The relationship between schizophrenia and mother’s vitamin D! Researchers have used molecular imaging technology to confirm the role of vitamin D in the early development of brain cells and say that the origin of schizophrenia may be related to the amount of vitamin D in the mother’s body.

The relationship between schizophrenia and mother’s vitamin D!

In this article we’re going to read about the relationship between schizophrenia and mother’s vi Researchers have used molecular imaging technology to confirm the vital role of vitamin D in the mother’s body for the development of brain cells that produce dopamine, the feel-good chemical in the body.

This finding provides a greater understanding of the underlying mechanisms of neurodevelopmental disorders such as schizophrenia.

Schizophrenia is thought to be caused by a combination of genetic and environmental factors. The exact mechanism by which it does this is unknown, but there is strong evidence that this condition changes the way the brain uses dopamine.

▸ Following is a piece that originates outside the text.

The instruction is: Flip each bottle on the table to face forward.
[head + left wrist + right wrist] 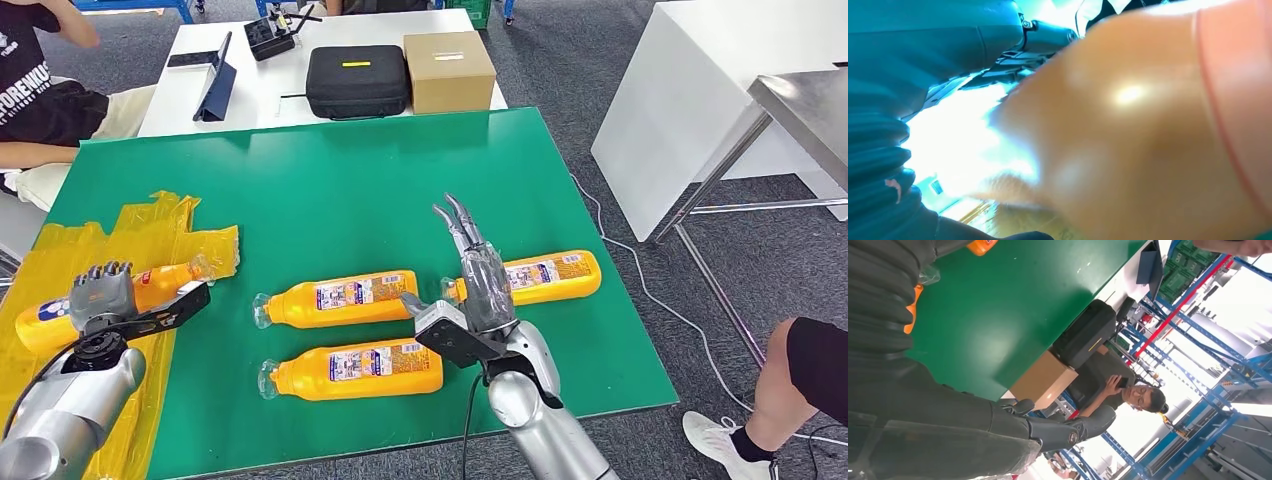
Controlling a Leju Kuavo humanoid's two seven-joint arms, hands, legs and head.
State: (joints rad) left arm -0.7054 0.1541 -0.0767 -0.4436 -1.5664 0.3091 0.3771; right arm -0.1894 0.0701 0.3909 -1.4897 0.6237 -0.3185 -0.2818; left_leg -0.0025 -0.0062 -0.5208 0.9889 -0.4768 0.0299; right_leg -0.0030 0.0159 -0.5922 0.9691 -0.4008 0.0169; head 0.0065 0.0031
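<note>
Four orange bottles lie on their sides on the green table (350,190). My left hand (100,293) grips the far-left bottle (165,280), which rests on a yellow plastic sheet (150,225); up close that bottle (1148,125) is a blurred orange mass against the hand (923,50). Two bottles lie in the middle, one (340,298) behind the other (355,370), labels up. My right hand (478,280) hovers open over the neck end of the right bottle (550,275), its fingers (1073,427) stretched out and holding nothing.
Behind the green table a white table holds a black case (357,80), a cardboard box (449,70) and a tablet stand (215,85). A person (40,90) sits at the far left. A steel table (810,100) and a person's leg (800,380) are on the right.
</note>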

Read More: The promising effect of a smart virus in the treatment of invasive brain cancer

Scientists hypothesize that exposure to risk factors for schizophrenia during fetal development changes the way dopamine circuits are formed in the brain. Previous studies have shown that low levels of vitamin D in the mother’s body are one of the risk factors that affect the differentiation of dopamine-producing (dopaminergic) neurons into their specialized and mature form.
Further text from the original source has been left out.